▸ **Exercise prompt**: The required output is the lines below from the line containing "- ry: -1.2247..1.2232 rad" to the line containing "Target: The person", inclusive, retyped exactly. No other lines belong in it.

** Study material follows **

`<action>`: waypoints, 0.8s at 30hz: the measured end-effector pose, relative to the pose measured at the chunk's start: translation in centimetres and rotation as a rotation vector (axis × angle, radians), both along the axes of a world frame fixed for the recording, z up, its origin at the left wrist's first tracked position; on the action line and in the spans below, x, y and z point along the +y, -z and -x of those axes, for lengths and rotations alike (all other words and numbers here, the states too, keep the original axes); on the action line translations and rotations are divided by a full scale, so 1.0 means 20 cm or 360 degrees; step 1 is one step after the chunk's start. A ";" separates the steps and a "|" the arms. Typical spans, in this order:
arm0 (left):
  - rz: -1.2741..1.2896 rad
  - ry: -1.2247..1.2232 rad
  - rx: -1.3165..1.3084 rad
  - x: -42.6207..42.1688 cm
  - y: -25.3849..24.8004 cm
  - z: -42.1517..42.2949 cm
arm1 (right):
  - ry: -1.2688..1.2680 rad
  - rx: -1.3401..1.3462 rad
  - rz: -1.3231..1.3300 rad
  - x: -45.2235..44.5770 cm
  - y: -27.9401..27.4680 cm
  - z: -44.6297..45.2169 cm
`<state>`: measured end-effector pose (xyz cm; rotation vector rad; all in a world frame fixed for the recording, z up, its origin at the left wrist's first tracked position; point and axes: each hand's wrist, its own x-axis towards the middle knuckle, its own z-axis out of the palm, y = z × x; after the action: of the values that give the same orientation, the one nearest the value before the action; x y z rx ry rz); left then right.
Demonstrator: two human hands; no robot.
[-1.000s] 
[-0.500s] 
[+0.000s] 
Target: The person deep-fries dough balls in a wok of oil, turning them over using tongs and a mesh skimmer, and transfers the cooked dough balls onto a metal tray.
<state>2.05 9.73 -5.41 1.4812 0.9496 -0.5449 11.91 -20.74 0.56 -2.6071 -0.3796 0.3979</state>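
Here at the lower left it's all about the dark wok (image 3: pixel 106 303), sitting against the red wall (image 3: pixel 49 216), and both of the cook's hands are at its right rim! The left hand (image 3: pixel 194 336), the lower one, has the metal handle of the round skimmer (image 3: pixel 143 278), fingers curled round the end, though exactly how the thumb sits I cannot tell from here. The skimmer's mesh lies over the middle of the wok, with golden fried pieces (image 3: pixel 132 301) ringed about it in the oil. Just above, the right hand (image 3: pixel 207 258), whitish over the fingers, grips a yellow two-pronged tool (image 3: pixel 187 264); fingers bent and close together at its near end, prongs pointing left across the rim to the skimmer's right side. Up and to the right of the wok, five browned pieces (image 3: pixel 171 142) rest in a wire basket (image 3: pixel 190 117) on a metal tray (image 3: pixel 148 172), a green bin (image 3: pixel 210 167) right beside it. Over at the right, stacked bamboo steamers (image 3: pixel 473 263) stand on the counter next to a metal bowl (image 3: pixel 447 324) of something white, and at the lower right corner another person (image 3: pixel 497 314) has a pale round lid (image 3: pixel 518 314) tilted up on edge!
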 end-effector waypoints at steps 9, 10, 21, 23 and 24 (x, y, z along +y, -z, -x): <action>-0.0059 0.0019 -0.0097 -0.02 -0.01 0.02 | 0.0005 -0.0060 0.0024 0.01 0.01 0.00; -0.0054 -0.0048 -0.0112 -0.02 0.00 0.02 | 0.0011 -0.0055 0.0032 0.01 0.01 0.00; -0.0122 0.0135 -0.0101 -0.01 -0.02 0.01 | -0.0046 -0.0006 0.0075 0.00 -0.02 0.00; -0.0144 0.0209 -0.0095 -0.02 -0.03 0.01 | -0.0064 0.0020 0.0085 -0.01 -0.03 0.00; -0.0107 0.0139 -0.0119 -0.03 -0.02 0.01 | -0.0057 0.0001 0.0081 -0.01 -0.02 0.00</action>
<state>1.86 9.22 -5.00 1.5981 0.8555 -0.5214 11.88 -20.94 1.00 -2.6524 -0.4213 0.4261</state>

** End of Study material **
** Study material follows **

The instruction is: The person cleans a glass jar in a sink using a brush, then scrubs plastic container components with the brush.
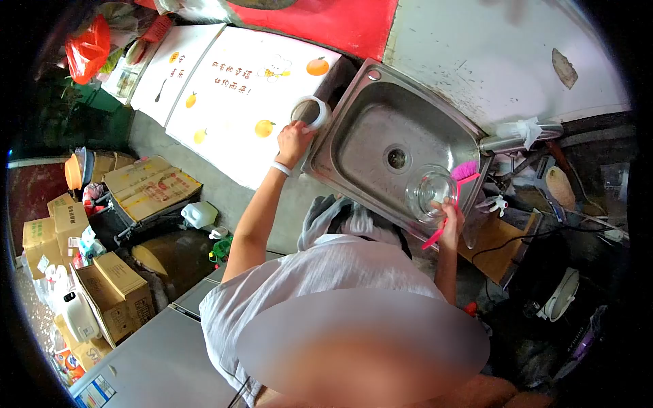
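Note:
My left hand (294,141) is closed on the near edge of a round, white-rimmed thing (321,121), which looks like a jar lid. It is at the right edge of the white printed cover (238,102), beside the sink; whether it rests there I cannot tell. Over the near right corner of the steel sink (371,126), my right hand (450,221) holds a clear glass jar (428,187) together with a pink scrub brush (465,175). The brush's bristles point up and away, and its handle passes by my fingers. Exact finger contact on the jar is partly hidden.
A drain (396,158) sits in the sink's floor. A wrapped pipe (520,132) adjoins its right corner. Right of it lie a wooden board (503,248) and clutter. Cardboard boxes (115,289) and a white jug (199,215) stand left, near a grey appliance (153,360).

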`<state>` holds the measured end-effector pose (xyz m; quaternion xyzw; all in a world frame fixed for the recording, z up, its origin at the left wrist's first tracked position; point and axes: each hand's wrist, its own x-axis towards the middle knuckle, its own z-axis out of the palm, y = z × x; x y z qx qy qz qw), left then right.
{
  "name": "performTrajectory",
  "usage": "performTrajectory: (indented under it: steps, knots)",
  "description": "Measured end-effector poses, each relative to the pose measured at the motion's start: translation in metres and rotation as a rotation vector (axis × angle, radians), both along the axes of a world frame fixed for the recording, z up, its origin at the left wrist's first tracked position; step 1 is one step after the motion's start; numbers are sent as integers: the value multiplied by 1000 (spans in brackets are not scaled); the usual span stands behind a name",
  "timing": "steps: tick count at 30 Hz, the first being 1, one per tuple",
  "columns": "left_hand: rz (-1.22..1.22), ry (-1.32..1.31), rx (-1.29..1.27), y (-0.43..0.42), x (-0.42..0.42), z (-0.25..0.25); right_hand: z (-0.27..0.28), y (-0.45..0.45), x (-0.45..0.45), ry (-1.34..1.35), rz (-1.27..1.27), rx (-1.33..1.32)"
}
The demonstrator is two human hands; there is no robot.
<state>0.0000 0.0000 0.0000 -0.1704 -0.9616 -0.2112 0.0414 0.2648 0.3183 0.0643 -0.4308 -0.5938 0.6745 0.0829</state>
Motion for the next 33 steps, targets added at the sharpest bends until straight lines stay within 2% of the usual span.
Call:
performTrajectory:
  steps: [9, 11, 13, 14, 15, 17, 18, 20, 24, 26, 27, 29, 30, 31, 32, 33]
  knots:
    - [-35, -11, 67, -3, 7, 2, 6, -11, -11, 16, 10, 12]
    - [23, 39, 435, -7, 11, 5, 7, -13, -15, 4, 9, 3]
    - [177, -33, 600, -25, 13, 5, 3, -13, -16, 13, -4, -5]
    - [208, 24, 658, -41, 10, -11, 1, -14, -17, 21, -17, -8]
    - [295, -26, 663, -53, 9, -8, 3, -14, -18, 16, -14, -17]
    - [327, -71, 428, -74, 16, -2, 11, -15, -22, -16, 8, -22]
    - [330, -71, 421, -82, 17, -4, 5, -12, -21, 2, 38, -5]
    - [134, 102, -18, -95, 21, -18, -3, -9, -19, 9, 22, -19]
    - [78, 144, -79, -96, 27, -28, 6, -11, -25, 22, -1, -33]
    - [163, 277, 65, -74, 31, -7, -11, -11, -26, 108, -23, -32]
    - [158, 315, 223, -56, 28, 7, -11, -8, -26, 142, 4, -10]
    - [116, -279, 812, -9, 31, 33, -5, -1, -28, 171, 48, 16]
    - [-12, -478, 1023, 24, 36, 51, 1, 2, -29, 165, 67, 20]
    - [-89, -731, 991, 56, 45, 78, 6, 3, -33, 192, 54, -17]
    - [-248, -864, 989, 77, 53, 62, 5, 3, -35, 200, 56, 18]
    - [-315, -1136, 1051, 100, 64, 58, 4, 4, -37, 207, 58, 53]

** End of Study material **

▸ **The completed task**:
  - ry: -1.2247..1.2232 rad
  - rx: -1.3165..1.3084 rad
  - x: -42.6207..42.1688 cm
  - y: -25.3849..24.8004 cm
  - z: -42.1517..42.2949 cm
arm1 (right):
  - ry: -1.2688..1.2680 rad
  - rx: -1.3401..1.3462 rad
  - rz: -1.3231..1.3300 rad
  - x: -45.2235..44.5770 cm
  - y: -27.9401..27.4680 cm
  - z: -44.6297..45.2169 cm
`<state>`: measured end-effector pose (xyz cm; rotation vector rad; all in a world frame fixed for the recording, z up, its origin at the left wrist's first tracked position; point and axes: each hand's wrist, its own x-axis towards the middle knuckle, its own z-axis out of the palm, y = z × x; after the action: of the values that give the same orientation, the one nearest the value before the action; x y z rx ry rz); left then right.
Demonstrator: two human hands; no robot.
[-1.000s] 
[-0.500s] 
[+0.000s] 
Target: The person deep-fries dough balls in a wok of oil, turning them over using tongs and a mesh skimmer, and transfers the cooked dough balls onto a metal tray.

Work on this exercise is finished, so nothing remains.